• WHAT YOU WILL DO
The full listing should be set down again precisely.

• DATA EXTRACT
========
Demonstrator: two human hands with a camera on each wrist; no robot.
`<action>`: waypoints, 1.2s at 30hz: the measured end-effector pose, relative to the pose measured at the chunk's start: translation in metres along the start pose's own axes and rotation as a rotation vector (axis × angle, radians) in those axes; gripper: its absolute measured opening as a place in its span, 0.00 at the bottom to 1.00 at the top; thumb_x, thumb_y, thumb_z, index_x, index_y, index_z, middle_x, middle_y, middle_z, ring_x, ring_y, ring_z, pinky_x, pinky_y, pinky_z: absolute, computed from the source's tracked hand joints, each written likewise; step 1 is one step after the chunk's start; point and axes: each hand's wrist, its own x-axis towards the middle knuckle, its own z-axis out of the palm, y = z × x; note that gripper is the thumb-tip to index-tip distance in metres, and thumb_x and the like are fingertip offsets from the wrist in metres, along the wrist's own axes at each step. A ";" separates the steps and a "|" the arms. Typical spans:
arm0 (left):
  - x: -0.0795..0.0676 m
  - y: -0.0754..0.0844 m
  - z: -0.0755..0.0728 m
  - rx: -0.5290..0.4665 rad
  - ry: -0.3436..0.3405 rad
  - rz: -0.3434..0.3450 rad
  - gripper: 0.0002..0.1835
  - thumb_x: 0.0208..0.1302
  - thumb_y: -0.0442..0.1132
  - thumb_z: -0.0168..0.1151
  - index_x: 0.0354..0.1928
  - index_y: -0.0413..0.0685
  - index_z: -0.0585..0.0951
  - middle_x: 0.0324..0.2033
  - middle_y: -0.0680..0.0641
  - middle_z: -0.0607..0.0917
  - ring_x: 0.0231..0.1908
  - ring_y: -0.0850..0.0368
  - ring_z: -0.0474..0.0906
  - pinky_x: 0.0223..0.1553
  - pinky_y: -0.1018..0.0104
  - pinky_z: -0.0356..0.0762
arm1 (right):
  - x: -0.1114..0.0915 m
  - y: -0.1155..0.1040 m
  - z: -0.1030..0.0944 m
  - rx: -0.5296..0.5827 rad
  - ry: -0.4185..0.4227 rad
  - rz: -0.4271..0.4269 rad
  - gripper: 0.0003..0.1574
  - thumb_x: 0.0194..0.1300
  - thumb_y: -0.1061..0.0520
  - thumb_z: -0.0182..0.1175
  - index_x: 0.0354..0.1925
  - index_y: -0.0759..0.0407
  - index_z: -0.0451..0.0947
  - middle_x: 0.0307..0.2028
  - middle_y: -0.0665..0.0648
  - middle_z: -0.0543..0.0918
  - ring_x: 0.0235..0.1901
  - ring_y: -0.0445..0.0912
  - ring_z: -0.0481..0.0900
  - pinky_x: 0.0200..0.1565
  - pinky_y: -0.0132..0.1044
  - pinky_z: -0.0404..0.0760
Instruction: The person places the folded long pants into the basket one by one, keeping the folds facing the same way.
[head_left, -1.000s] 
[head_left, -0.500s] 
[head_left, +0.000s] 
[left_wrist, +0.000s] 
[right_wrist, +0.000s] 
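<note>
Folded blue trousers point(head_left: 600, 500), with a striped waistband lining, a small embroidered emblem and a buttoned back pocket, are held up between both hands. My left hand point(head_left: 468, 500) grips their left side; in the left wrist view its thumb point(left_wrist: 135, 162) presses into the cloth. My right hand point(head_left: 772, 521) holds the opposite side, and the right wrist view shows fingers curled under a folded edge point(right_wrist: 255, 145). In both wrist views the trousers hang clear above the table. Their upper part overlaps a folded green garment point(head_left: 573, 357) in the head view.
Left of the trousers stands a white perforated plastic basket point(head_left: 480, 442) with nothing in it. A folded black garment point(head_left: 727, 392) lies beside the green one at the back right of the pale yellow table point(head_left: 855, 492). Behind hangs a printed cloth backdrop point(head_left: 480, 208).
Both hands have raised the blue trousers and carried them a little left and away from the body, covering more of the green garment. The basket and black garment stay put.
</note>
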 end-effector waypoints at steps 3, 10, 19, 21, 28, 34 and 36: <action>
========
• ANSWER TO THIS PROBLEM
Demonstrator: two human hands with a camera on each wrist; no robot.
`<action>`: waypoints, 1.2s at 30hz: the measured end-effector pose, relative to the pose measured at the chunk's start: translation in metres along the start pose's own axes and rotation as a rotation vector (axis × angle, radians) in those axes; gripper: its absolute measured opening as a place in its span, 0.00 at the bottom to 1.00 at the top; thumb_x, thumb_y, thumb_z, index_x, index_y, index_z, middle_x, middle_y, middle_z, ring_x, ring_y, ring_z, pinky_x, pinky_y, pinky_z: absolute, computed from the source's tracked hand joints, each written likewise; step 1 is one step after the chunk's start; point and axes: each hand's wrist, its own x-axis towards the middle knuckle, its own z-axis out of the palm, y = z × x; note that gripper is the thumb-tip to index-tip distance in metres, and thumb_x and the like are fingertip offsets from the wrist in metres, along the wrist's own axes at each step. A ";" separates the steps and a "|" the arms. Typical spans:
arm0 (left):
  - x: -0.0795..0.0676 m
  - y: -0.0754..0.0844 m
  - z: -0.0755..0.0728 m
  - rx: -0.5290..0.4665 rad
  - ry: -0.3436..0.3405 rad
  - rz: -0.3434..0.3450 rad
  - gripper: 0.0002..0.1835
  - thumb_x: 0.0208..0.1302
  - thumb_y: -0.0442..0.1132
  - thumb_z: -0.0168..0.1151
  - index_x: 0.0354..0.1928
  - index_y: -0.0413..0.0685
  - index_z: -0.0585..0.0951
  - middle_x: 0.0324..0.2033
  - middle_y: -0.0680..0.0641
  - middle_z: -0.0607..0.0917
  - ring_x: 0.0231..0.1908
  - ring_y: -0.0850..0.0368
  - ring_z: -0.0474..0.0906
  - pinky_x: 0.0223..0.1553
  - pinky_y: -0.1018..0.0104
  - pinky_z: -0.0356..0.0762
arm1 (right):
  - x: -0.1114..0.0915 m
  - y: -0.1155..0.1040 m
  - z: -0.1030..0.0944 m
  - rx: -0.5296..0.5827 rad
  - ry: -0.4185..0.4227 rad
  - rz: -0.4271..0.4269 rad
  - gripper: 0.0003..0.1574
  - thumb_x: 0.0194..0.1300
  - thumb_y: -0.1061..0.0520
  - thumb_z: -0.0182..0.1175
  - index_x: 0.0354..0.1925
  - index_y: -0.0759..0.0407
  - index_z: -0.0451..0.0947
  - middle_x: 0.0307..0.2028
  - middle_y: -0.0665..0.0648
  - middle_z: -0.0543..0.0918
  - ring_x: 0.0235..0.1901
  - ring_y: -0.0445..0.0912
  - ring_z: -0.0481..0.0900
  - pinky_x: 0.0200..0.1565
  - pinky_y: -0.0132..0.1044
  - pinky_z: -0.0404..0.0760
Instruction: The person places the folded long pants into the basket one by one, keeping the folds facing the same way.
[head_left, -1.000s] 
[head_left, -0.500s] 
[head_left, +0.000s] 
[left_wrist, +0.000s] 
[right_wrist, +0.000s] 
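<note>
Folded blue trousers point(head_left: 600, 500), with a striped waistband lining, a small embroidered emblem and a buttoned back pocket, are held up between both hands. My left hand point(head_left: 468, 500) grips their left side; in the left wrist view its thumb point(left_wrist: 135, 162) presses into the cloth. My right hand point(head_left: 772, 521) holds the opposite side, and the right wrist view shows fingers curled under a folded edge point(right_wrist: 255, 145). In both wrist views the trousers hang clear above the table. Their upper part overlaps a folded green garment point(head_left: 573, 357) in the head view.
Left of the trousers stands a white perforated plastic basket point(head_left: 480, 442) with nothing in it. A folded black garment point(head_left: 727, 392) lies beside the green one at the back right of the pale yellow table point(head_left: 855, 492). Behind hangs a printed cloth backdrop point(head_left: 480, 208).
Both hands have raised the blue trousers and carried them a little left and away from the body, covering more of the green garment. The basket and black garment stay put.
</note>
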 end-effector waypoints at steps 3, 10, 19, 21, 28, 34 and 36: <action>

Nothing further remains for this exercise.